At QCon New York 2017, Yunong Xiao presented "The Paved PaaS to Microservices at Netflix" which discussed how the Netflix Platform as a Service (PaaS) assists with maintaining the balance between the culture of freedom and responsibility and the overall organisational goals of velocity and reliability. The Netflix PaaS team attempts to provide a sensibly configured but customisable "paved road" platform for developers by offering standardised and compatible components, pre-assembling the platform, and by providing extensive automation and tooling.
Xiao, Principal Software Engineer at Netflix, began the talk by referencing the Wikipedia definition of PaaS " ...allows customers to develop, run, and manage applications without the complexity of building and maintaining the infrastructure and platform". Within the Netflix technical stack, functionality provided by the PaaS includes microservice Remote Procedure Calling (RPC), service discovery and registration, operating system, application runtime, configuration, metrics, logging, tracing, dashboards, alerts and stream processing.
At Netflix the backend services are typically deployed onto a Java/JVM runtime which is fronted by an Edge API, but client teams own standalone services that they create in order to meet the needs of their associated end-user delivery technologies like smart TVs, iOS and MS Windows. These services are typically developed using JavaScript and Node.js, and the delivery teams are not necessarily familiar with backend operations and platforms. Netflix famously embraces a culture of freedom and responsibility ("F&R"), and this must be balanced with the overall organisational goals of velocity and reliability. Functionality provided by a PaaS can help with this balance, and this is implemented in three main ways in order to provide a homogenised but configurable "paved road" for developers, including the provision of standardised components, pre-assembled platform, and automation and tooling.
Standardisation can provide consistency, leverage for rapid construction, interoperability, quality guarantees, and easier support. In regards to any failure within the Netflix platform, the Mean Time To Detection (MTTD) and Mean Time To Repair (MTTR) are vital for any consumer-facing services, and standardisation of microservice RPC communication to a single mechanism, such as gRPC, makes instrumenting calls and debugging failure much easier. However, the freedom and responsibility culture at Netflix means that developers must also be free to innovate, experiment and integrate new approaches into the entire technology stack, and so the platform provides a pluggable interface.
The Netflix PaaS attempts to provide all of the required core features pre-assembled "out of the box", which removes the need for copy/paste, and prevents version incompatibilities and missing components. Application, system, and runtime metrics and logs are enabled by default, and provide standardised dashboards to allow any team to debug high-level service issues. The remainder of the bundled functionality is provided as "layers and flavours", and this allows the mix-and-match of required components such as data access, backend and rendering technologies. Semantically versioned implementations of the PaaS also take care of compatibility between libraries, and ensure that components initialise correctly. Platform correctness and upgrades are validated through extensive testing, and the PaaS team "eat their own dog food" by deploying their services onto any new version of the platform.

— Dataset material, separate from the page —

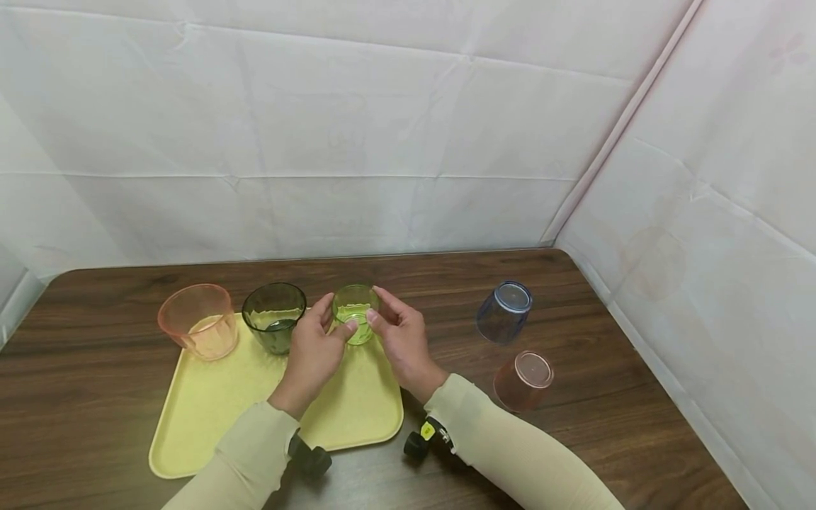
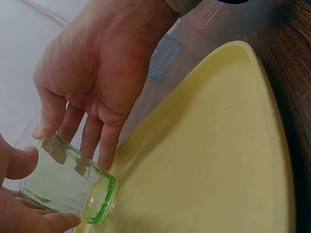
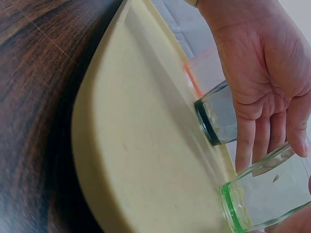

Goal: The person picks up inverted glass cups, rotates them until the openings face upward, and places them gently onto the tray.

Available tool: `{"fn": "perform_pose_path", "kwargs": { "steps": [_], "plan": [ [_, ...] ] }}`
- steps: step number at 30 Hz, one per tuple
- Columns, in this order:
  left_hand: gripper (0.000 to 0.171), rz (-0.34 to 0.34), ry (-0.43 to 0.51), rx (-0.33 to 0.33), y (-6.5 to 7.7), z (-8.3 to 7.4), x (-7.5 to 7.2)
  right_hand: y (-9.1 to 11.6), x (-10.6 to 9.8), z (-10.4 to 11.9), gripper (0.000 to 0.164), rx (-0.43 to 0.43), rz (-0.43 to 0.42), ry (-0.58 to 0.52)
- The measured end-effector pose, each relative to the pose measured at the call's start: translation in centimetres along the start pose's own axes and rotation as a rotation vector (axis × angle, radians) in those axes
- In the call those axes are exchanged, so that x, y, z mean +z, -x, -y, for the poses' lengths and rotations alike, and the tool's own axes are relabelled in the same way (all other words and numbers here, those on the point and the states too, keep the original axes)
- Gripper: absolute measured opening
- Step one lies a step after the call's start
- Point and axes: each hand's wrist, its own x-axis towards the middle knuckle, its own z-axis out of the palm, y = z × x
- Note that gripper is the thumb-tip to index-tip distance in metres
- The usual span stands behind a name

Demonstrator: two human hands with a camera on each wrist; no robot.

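Both hands hold a green clear cup [image 1: 355, 315] upright at the back right corner of the yellow tray [image 1: 347, 411]. My left hand [image 1: 316, 352] grips its left side, thumb across the near face. From the right, my right hand [image 1: 406, 345] grips it the same way, fingers behind and thumb in front. In the left wrist view the cup's thick green base [image 2: 104, 200] is right at the tray's surface. A dark green cup [image 1: 275, 319] stands upright just left of my left hand, and an orange cup [image 1: 200, 322] stands upright farther left, both at the tray's back edge.
On the brown wooden table [image 1: 440, 283] to the right, a blue cup [image 1: 503, 312] and a reddish-brown cup [image 1: 524, 380] stand upside down. White sheeting [image 1: 306, 142] hangs behind the table and along its right side.
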Motion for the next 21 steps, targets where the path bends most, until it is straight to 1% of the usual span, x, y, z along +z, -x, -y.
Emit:
{"fn": "perform_pose_path", "kwargs": {
  "steps": [6, 13, 17, 21],
  "plan": [
    [0.071, 0.005, -0.012, -0.002, 0.01, 0.18, -0.07, 0.05, 0.07, 0.06, 0.049, 0.022, 0.000, -0.006],
    [0.072, 0.012, -0.046, 0.011, 0.02, 0.16, 0.05, 0.03, -0.11, -0.03, 0.050, 0.015, 0.003, 0.042],
    [0.072, 0.010, -0.065, 0.018, 0.07, 0.13, 0.06, -0.03, -0.17, 0.00, 0.049, 0.006, 0.003, 0.087],
    [0.073, 0.018, -0.105, 0.016, 0.08, 0.11, -0.05, 0.02, -0.25, 0.13, 0.051, -0.016, 0.024, 0.168]
  ]
}}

Applications are deployed to the PaaS using a typical workflow of development, testing (using Jenkins), deployment (via Spinnaker) and operations. The platform provides a CLI for common development tasks, such as environment bootstrap, integration with continuous delivery tooling, and running locally and in the cloud. Local development uses Docker, with JavaScript code being live reloaded within the container and debuggers attached if required. In addition to the testing support provided by the continuous delivery pipelines, the platform also provides first class mocks that allow a developer to test against functionality provided by the platform and simulate and stub required responses.
Pre-configured pipelines for deployment and rollback are also provided, and there is a single command deploy to any stack with automated canary analysis and autoscaling pre-configured. Customisable dashboards and alerting are automatically generated, and operational analytics and tooling such as CPU profiling and core dump analysis are also integrated into the platform tooling.
Additional information on Yunong Xiao's presentation "The Paved PaaS to Microservices at Netflix" can be found on the QCon New York website, and the video recording will be released over the coming months.